19F magnetic resonance spectroscopy studies of the metabolism of 5-fluorouracil in murine RIF-1 tumors and liver.

The metabolism of 5-fluorouracil (5FU) in tumors and livers of RIF-1 tumor-bearing C3H mice given i.p. injections of 5FU was serially monitored by 19F magnetic resonance spectroscopy. The levels of 5FU and fluoronucleotide detected in the tumors after a dose of 130 mg/kg (n = 13) were less than one-third of those after 260-mg/kg 5FU (n = 14). During the days after these doses, tumor size decreased by 24 +/- 3 and 52 +/- 6 SEM%, respectively. A second 130-mg/kg dose, given at day 7 after the first 130-mg/kg dose, resulted in still lower tumor fluorine levels and little change in tumor size.
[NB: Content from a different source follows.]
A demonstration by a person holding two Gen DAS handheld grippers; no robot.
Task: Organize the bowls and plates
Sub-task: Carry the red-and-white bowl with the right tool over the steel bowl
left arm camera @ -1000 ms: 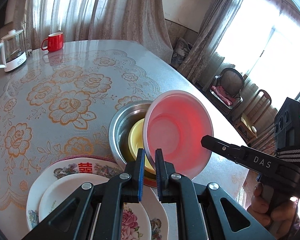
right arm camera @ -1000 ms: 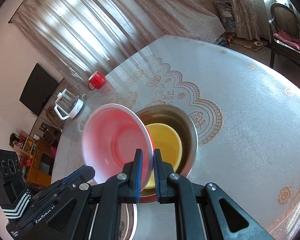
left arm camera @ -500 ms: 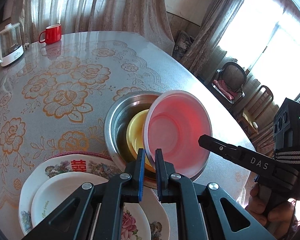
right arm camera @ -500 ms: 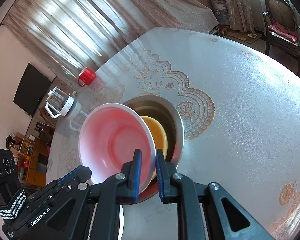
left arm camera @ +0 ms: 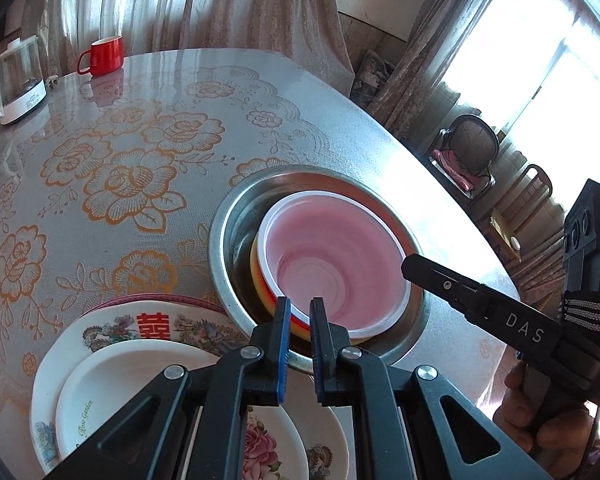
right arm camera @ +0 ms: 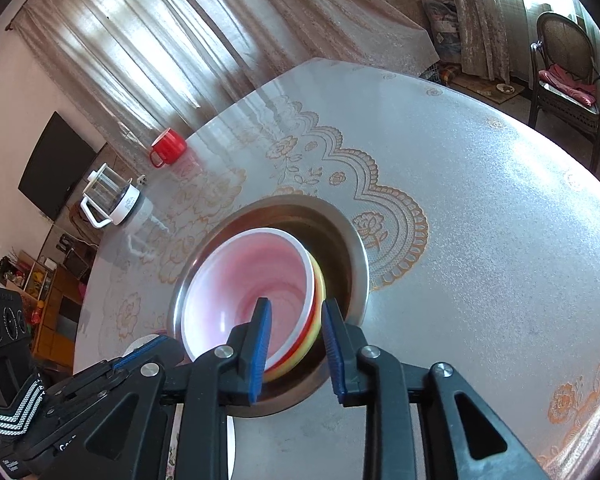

There was a significant correlation between the magnetic resonance spectroscopy-detected fluoronucleotide levels and the shrinkage of tumors after the 260-mg/kg dose (r = 0.44; P = 0.024). In mouse liver, the degradation of 5FU to alpha-fluoro-beta-ureidoprobionic acid and alpha-fluoro-beta-alanine after the 260-mg dose (n = 13) was slower than after a dose of 130 mg/kg (n = 14). For the respective doses, the half-life of 5FU was 59 +/- 7 versus 28 +/- 2 SEM min (P less than 0.0001). There was a negative correlation between the levels of 5FU catabolite (alpha-fluoro-beta-ureidoprobionic acid and alpha-fluoro-beta-alanine) in liver and fluoronucleotide in tumor (r = -0.80; P = 0.0020), which indicates that the degradation in liver and the activation of 5FU in tumor are competing processes.